* [Directions for this task]: Filter these entries so that only lines with the word "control" remain.

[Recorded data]
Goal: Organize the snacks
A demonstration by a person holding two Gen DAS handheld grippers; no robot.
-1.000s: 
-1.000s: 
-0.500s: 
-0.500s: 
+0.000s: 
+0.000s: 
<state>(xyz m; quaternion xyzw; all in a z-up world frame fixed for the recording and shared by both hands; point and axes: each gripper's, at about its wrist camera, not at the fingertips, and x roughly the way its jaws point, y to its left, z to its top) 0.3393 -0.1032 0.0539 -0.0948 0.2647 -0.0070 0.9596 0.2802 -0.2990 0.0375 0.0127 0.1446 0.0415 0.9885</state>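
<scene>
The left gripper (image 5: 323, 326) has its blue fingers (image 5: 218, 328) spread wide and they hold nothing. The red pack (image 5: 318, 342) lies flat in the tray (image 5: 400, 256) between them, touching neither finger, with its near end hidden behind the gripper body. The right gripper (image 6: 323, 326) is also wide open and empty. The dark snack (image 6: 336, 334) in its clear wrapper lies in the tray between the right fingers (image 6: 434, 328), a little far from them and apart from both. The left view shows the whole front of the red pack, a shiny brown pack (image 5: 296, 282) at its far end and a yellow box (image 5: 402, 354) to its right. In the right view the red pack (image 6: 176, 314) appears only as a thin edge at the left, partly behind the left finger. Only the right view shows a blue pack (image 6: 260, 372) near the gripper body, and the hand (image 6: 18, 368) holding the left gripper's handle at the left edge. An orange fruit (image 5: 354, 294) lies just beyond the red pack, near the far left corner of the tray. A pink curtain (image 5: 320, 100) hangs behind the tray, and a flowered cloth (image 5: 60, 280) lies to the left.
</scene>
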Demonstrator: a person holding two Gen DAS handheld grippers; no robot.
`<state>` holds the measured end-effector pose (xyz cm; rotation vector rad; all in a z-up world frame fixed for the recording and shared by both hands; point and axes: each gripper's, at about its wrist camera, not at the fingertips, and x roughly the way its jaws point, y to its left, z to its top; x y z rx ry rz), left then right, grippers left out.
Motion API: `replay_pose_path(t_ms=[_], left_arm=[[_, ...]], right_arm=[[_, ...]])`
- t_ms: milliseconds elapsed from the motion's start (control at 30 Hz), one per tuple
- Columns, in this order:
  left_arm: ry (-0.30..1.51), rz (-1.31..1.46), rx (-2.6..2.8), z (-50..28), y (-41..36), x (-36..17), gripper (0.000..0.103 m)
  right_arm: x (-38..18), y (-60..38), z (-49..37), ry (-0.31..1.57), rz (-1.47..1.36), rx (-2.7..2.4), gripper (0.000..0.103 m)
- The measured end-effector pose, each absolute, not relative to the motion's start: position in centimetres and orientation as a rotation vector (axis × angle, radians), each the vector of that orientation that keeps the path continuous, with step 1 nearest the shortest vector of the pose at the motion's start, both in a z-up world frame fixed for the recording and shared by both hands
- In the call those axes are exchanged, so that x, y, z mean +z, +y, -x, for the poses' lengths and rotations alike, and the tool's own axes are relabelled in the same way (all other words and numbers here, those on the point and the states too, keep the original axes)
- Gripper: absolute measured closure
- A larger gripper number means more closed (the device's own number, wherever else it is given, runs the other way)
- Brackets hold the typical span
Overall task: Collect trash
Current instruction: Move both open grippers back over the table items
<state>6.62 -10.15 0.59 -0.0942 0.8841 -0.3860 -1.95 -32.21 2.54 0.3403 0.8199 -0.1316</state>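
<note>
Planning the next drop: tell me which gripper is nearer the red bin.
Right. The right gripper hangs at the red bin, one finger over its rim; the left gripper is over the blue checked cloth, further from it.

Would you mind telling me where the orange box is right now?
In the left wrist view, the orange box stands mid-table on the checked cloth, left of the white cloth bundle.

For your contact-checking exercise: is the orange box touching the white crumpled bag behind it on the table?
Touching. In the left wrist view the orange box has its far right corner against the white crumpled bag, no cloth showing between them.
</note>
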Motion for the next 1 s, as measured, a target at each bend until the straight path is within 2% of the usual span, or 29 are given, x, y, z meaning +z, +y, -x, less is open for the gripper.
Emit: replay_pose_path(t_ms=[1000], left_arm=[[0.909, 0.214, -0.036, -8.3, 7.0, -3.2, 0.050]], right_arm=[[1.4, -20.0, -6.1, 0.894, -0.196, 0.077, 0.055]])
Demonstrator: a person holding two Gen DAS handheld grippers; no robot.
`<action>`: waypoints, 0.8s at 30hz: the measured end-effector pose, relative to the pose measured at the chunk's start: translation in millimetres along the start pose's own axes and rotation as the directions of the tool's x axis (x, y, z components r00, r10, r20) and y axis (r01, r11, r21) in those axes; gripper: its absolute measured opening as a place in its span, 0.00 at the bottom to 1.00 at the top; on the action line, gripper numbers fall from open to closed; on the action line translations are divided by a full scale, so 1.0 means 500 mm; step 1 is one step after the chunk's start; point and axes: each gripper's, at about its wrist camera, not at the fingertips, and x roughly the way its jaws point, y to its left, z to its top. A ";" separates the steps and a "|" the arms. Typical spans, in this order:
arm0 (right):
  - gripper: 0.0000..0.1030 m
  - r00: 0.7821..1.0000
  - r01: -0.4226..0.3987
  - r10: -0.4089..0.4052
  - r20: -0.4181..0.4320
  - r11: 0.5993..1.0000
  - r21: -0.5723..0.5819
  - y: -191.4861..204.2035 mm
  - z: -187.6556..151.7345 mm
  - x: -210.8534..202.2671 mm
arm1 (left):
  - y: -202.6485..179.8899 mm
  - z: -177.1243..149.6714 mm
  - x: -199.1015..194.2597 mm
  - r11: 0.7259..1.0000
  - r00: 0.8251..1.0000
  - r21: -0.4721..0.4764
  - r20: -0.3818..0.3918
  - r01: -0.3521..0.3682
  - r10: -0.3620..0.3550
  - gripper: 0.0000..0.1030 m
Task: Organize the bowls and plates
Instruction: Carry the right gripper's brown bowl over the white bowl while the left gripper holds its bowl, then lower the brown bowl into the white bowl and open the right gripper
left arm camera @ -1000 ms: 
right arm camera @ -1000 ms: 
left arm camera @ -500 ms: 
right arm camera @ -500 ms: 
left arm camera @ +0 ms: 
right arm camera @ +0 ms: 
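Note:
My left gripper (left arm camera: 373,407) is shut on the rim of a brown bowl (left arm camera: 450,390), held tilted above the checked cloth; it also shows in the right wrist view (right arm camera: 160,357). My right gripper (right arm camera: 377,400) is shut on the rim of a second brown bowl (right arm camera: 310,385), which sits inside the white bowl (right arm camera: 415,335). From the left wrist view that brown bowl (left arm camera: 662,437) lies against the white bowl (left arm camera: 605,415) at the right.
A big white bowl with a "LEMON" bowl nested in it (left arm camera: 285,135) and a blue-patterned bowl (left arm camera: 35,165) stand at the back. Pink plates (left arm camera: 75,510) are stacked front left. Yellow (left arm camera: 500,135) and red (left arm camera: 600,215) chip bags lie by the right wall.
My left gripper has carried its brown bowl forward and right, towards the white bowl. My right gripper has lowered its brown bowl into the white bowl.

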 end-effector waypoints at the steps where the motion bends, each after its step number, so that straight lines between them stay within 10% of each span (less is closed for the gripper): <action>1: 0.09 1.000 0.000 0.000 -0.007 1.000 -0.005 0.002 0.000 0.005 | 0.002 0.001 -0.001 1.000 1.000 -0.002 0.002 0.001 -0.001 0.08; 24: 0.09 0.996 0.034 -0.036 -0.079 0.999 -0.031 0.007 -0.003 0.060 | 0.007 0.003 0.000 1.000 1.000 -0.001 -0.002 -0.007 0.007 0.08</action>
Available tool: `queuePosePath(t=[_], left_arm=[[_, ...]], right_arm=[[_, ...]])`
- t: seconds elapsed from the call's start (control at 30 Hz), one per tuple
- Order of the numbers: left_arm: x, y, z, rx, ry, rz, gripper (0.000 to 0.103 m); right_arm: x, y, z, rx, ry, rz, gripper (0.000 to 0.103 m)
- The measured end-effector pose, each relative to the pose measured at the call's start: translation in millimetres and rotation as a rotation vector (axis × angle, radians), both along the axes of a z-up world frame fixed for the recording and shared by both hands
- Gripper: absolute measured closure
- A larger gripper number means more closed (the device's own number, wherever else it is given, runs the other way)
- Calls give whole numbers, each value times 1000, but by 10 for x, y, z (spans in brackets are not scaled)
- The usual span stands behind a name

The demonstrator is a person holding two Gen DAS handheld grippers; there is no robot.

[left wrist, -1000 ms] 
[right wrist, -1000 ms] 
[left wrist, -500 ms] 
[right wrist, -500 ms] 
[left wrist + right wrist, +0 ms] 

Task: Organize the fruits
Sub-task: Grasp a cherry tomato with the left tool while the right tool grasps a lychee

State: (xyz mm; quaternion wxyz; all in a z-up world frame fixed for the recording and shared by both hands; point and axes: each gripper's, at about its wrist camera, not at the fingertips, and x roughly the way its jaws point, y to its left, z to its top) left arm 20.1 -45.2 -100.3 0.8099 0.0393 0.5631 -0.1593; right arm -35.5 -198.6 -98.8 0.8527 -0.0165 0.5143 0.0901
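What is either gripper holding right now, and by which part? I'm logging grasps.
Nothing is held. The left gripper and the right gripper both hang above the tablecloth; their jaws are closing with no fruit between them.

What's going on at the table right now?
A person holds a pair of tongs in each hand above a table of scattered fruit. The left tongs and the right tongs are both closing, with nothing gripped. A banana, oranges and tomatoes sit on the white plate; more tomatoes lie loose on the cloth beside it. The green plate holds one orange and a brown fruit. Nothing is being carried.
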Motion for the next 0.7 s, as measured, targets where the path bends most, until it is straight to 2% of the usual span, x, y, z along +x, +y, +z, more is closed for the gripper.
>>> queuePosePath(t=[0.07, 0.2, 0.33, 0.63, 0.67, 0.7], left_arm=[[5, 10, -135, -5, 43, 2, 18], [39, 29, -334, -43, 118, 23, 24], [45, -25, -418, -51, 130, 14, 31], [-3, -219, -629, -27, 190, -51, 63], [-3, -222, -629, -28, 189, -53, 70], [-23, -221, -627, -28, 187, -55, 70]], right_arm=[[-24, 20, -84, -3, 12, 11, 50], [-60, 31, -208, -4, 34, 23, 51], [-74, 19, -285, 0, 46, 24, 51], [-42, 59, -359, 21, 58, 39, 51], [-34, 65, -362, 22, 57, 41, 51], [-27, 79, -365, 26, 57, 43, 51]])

* [Reply to the task]:
- t_ms: milliseconds elapsed from the motion's start (control at 30 Hz), one per tuple
- t: seconds elapsed from the call's start (control at 30 Hz), one per tuple

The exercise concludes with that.